When both the amount of spending and quantity of item per order have been stable, what would have changed the total revenue? We check the number of ordered made in a year per customer.

3. How many orders has each customer placed in each year?

Indeed, the average orders per client in each year are 1.73, 4.69, and 3.33 times per client in the year 2012, 2013, and 2014 respectively. The ANOVA test concluded that there are significant changes in the frequency of orders per client in those three years.
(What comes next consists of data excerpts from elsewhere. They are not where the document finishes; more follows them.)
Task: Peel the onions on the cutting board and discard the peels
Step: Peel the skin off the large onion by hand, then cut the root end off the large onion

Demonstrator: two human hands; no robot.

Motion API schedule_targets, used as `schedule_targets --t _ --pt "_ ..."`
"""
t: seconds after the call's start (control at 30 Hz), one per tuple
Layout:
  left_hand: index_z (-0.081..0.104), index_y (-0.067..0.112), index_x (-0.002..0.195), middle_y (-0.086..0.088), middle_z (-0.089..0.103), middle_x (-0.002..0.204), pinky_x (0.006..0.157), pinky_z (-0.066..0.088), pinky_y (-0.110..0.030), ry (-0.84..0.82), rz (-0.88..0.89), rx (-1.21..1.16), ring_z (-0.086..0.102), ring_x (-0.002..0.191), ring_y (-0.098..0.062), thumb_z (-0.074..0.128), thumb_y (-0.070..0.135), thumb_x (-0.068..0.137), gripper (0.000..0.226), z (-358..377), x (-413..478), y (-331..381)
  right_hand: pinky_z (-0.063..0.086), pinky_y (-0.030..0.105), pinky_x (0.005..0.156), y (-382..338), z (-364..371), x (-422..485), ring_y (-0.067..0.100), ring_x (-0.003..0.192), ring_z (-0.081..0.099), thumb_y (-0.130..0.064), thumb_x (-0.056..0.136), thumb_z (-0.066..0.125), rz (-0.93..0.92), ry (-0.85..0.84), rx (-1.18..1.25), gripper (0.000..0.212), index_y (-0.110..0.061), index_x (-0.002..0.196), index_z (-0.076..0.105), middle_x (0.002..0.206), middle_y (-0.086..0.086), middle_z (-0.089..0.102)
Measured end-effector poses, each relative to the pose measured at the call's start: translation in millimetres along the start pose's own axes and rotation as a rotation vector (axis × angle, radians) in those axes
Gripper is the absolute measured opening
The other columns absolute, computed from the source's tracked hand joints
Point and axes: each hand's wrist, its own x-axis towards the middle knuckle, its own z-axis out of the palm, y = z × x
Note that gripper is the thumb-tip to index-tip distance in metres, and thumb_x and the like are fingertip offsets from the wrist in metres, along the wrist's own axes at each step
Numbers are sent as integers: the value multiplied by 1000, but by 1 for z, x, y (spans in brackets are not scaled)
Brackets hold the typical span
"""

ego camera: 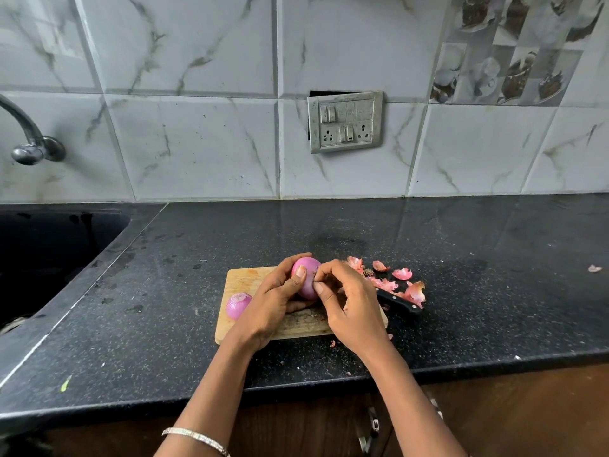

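Onion (pixel 308 278) up off the board (pixel 244 278), cupped in left hand (pixel 280 301), fingers wrapped round it, thumb on front. Right hand (pixel 349 308) fingers pinching at onion's right side, prob a skin edge; too small to confirm. Looks mostly bare, glossy pink.

Handling, est: firm, light, round; slick once skin is off, so cup from below, no squeezing at the sides. Skin thin, dry, brittle, tears in flakes; best start at cut end, pull along the grain.

Count: 2 onions, 2nd onion (pixel 238 305) peeled, resting on board's left part. Peels (pixel 400 285) approx 5–6 flakes on bench right of board, 1 stray flake (pixel 594 268) far right, few crumbs at front edge. 1 knife (pixel 400 303), partly under peels. No bin in view; peels not yet discarded.
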Motion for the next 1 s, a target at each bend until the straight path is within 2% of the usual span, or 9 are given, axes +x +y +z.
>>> schedule_targets --t 0.13,0.3,0.37,0.43,0.53,0.63,0.77,0.87,1.0 --pt "57 18 135 -10 68 129 89 60 -33 19 4 13 70 113 -24 44 25 108 31 1 -2 1 47 23 74 1 -1 0 11 88 61 -4 91 67 50 78 10 13 -17 91 63 90 -9 65" --pt "54 9 133 -21 67 127 89 61 -36 24 -9 -9 71 108 -37 42 26 109 31 2 -2 1 39 7 77 1 -12 -4 2 87 56 11 85 63 185 480 -253 25 -11 96 70 98 -2 62" --pt "55 5 131 -23 69 123 88 62 -38 31 -9 -19 72 106 -40 41 27 109 34 2 -2 2 45 20 82 9 -21 -7 16 94 62 -2 87 70 253 411 -419 15 -13 97 72 102 0 67" --pt "56 2 129 -24 70 119 86 63 -41 45 -15 -29 72 103 -42 42 28 109 35 1 -3 2 49 38 96 17 -29 -7 24 112 63 -17 92 71 339 185 -587 14 -15 105 74 122 3 70" --pt "56 2 124 -22 75 103 76 64 -43 80 1 -20 75 87 -39 41 28 109 33 3 -3 4 43 38 108 16 -36 0 21 132 55 -25 97 65 428 -70 -629 29 -19 126 69 143 2 59" --pt "55 3 120 -17 76 86 64 61 -41 105 24 45 70 70 -35 39 31 109 34 7 -4 7 48 41 103 14 -37 10 23 128 57 -28 99 63 431 -133 -748 28 -19 125 68 140 3 61" --pt "57 6 110 -15 71 79 52 54 -34 140 52 110 63 67 -36 41 35 109 33 15 -6 13 50 37 89 4 -39 19 25 109 63 -23 97 66 408 -189 -877 16 -15 110 71 118 4 68" --pt "60 16 96 -11 67 80 64 53 -42 212 86 114 63 71 -28 44 48 106 37 21 -3 19 47 32 82 0 -42 20 26 107 62 -14 99 60 435 -166 -819 19 -12 117 67 118 7 65" --pt "63 30 89 7 60 101 97 50 -61 320 86 50 66 104 -29 51 58 97 32 26 7 24 43 30 81 -1 -45 22 20 107 59 -17 100 59 455 -46 -500 17 -18 117 62 116 0 58"
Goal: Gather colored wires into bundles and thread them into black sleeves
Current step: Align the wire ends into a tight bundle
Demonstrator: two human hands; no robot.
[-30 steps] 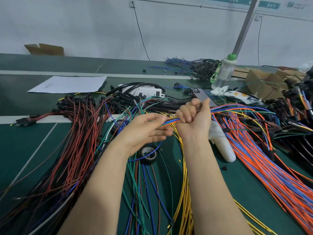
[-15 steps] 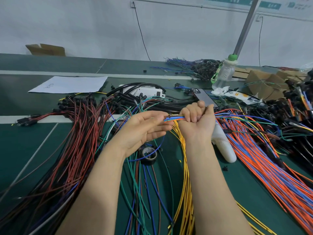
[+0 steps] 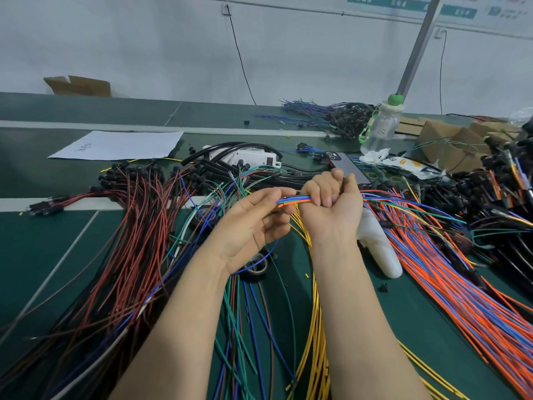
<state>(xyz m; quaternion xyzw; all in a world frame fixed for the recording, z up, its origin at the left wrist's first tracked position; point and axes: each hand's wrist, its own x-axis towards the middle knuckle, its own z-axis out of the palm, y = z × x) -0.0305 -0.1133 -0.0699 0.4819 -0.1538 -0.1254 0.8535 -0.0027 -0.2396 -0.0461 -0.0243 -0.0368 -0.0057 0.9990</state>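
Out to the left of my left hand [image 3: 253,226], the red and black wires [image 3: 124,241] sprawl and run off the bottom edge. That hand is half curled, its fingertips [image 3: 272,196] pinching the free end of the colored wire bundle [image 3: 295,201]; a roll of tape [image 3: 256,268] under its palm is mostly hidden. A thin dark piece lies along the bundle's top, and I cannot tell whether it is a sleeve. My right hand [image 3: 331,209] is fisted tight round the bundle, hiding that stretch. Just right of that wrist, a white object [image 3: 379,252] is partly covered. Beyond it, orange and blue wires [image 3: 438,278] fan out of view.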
Moreover, the Welch’s t-test confirms that customers shopped less frequently in 2014 compared to in 2013. These test results revealed that one of the main factors that increased the total revenue from 2012 to 2013 than decreased in 2014 is the changes in the number of orders per customers in a year.

Exploring a way to increase total revenue

Now with given data set, we can find a strategy that works to attract customers to order more. One thing that I found is the discounts. Transactions are grouped by 6 different discount levels, 0% (no discount) to 25% with 5% increments and compared if the quantities per order has changed with varied discount level. The ANOVA test confirmed that there is a significant difference in the quantity per order when all six groups were compared together.

Moreover, when 5 groups with discounts(5% to 25%) with the group without discount were compared one by one, all five cases confirmed by Wech’s t-test that there is a significant increase in quantity per order. Interestingly, from calculating effect sizes between the discount groups with the no discount group (0% discount), the amount of increase in quantity were similar with any discount from 5% to 25%.

In the graph below, the effect size( a measure of the difference between two groups under observation) 0.35 interpreted that about 14% more customers would buy 6 units more with the discount and the 5% discount group has the effect size 0.35 calculated with the no discount group.

What are in this repository?

  • index.ipynb : The jupyter notebook file contain the data analysis and visualizations
  • Northwind_small.sqlite : a reduced version of Northwind database
  • images: image folder that includes the diagram for the database and graphs
  • Northwind_nontechnical_presentation : presentation slides that summarize and highlight the results from this project

Jupyter notebook file (index.ipynb)

Table of contents

Requirment

To be able to execute the codes in the jupyter notebook, make sure to install libraries listed in Importing libraries used in the project section in index.ipynb.
Note pysqldf is a function to use SQL query to manipulate pd.DataFrame using pandasql.sqldf.

Statistical tests and measuring effect sizes

In 1.2, there are three functions built to use three main statistical tools in this project; Welch's t-test, ANOVA, and Cohen's d.

DataFrame and SQL

Using pandas.DataFrame and SQL using sqlite3 library are big part of this project.

  • In 1.2.4, rename_dup_columns(df) is a function built to rename columns with identical name after joining multiple DataFrames.
  • In 1.2.5, the connection to the database was built and tables in the database was saved as a dictionary named table_names.

Data Analysis

Sections from 2 to 8, many aspects of the data were explored and hypothesis tests were conducted to find how the sales were made from 2012 to 2014 and what influenced the sales in this fictional company.

About

This project is to explore Northwind database generated by Microsoft. It was the goal to practice critical thinking and conducting hypothesis tests to ask interesting question and answers that could be used in a business.